I couldn’t get anywhere near a ticket so watched the match in Edinburgh. My son was duty manager of a bar/restaurant and was working that day. I was alone in the house amid tension building up to the match as I sat waiting for the match to start.
All seemed to be going well with Zabaleta scoring. I wasn’t too concerned when QPR equalised but was when they scored again I was a little concerned. Then as City seemed to huff and puff without making a great deal of progress I was getting frantic.
I had to leave the conservatory and walked into to kitchen to try and calm down. I was feeling physically sick before I cooled down a bit. I went back in to watch the progress of the match. Then as the match was entering an extended period of added time after Barton’s histrionics, City won a corner and Dzeko scored.
That took my mind back 44 years to a match at Newcastle where City also needed to win to take the title. There were remarkable similarities in that in both cases City and United were level on points going into the final match with City ahead on goal average/goal difference. United were also playing Sunderland back then albeit at Old Trafford.

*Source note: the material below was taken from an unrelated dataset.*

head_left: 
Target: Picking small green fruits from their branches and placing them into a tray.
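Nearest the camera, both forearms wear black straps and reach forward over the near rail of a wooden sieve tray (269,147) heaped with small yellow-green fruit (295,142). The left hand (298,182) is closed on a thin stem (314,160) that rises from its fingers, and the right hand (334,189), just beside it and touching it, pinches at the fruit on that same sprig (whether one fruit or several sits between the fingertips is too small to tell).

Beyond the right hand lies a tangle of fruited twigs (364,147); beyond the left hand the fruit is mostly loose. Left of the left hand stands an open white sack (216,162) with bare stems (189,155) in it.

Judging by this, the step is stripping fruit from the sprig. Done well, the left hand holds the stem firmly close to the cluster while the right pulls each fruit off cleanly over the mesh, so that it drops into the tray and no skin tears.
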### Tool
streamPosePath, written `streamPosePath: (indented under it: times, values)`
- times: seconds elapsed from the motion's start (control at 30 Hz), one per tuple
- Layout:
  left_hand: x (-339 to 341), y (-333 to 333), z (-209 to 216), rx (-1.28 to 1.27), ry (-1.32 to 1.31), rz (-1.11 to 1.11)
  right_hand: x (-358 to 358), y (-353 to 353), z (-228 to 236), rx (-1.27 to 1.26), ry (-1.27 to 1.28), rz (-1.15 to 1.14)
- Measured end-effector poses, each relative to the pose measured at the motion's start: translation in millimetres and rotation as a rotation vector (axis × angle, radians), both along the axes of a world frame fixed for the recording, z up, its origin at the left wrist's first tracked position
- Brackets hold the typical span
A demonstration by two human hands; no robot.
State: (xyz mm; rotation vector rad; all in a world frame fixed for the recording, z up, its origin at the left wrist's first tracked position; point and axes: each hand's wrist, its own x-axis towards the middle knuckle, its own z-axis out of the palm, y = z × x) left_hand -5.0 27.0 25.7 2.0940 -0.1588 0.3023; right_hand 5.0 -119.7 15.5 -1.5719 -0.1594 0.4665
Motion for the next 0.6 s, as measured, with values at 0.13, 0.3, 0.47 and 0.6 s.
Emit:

That match swung although City were never behind going 1-0, 1-1, 2-1, and 2-2. Then City went 3-2 ahead and later 4-2. Newcastle came back to 4-3 with City hanging on in the end. Most of us, at St James’s Park, were not aware of the United-Sunderland score. As it happened, Sunderland won so City’s score did not matter. We only found that out after the match.
Of course it was different in 2012 with United having already won at Sunderland and their fans were on screen looking smug even when City equalised.
Meantime my son found an excuse to go into the office of the bar ‘to sort out the accounts’ and got a steam on his laptop.
QPR seemed to have thrown in the towel by this time or were completed spent. They ceded possession instantly from the restart. The ball was put into the area and Balotelli managed to pass to Aguero as he fell and the rest is history.
The subsequent title wins were less dramatic. City only needed a draw in the final match in 2014 and never really looked like conceding. In 2018. United losing to West Brom settled things way before the end of the season. In 2019, despite going a goal down City beat Brighton very easily.